## WHAT IS BEING ASKED
Pictures stay out of the copy, and everything else in the data below is repeated exactly.

RECORDED INFORMATION Start Marker

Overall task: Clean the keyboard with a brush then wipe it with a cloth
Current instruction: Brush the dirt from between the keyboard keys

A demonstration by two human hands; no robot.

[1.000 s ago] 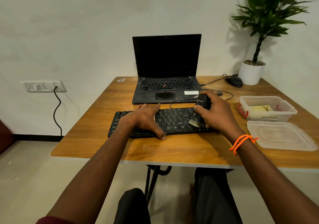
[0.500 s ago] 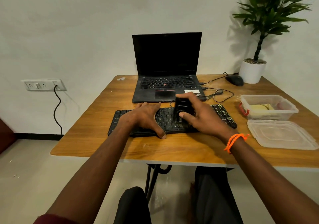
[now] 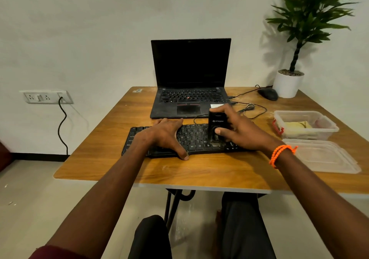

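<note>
My right hand (image 3: pixel 242 132) has its grip curled round the black brush (image 3: pixel 217 126), thumb across its front, holding it upright with the bristles down on the keys. The keyboard (image 3: pixel 191 139) lies on the worktop (image 3: pixel 209 171) right in front of me, just at 6 o'clock from the open laptop (image 3: pixel 189 79). My left hand (image 3: pixel 164 137) lies spread flat across the keyboard's left half, grip wide, thumb hooked over the near edge. At 3 o'clock from the keyboard sits a clear plastic box (image 3: pixel 305 127) with a yellowish cloth (image 3: pixel 296 125) inside; its lid (image 3: pixel 323 156) lies nearer me.
</note>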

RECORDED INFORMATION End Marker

## RESULT BELOW
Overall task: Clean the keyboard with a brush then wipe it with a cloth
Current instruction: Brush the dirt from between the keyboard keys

A demonstration by two human hands; no robot.

[1.000 s ago] 
[0.500 s ago] 
[now] 

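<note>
My right hand (image 3: pixel 242 132) has its grip curled round the black brush (image 3: pixel 217 126), thumb across its front, holding it upright with the bristles down on the keys. The keyboard (image 3: pixel 191 139) lies on the worktop (image 3: pixel 209 171) right in front of me, just at 6 o'clock from the open laptop (image 3: pixel 189 79). My left hand (image 3: pixel 164 137) lies spread flat across the keyboard's left half, grip wide, thumb hooked over the near edge. At 3 o'clock from the keyboard sits a clear plastic box (image 3: pixel 305 127) with a yellowish cloth (image 3: pixel 296 125) inside; its lid (image 3: pixel 323 156) lies nearer me.
</note>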

No further answer is expected.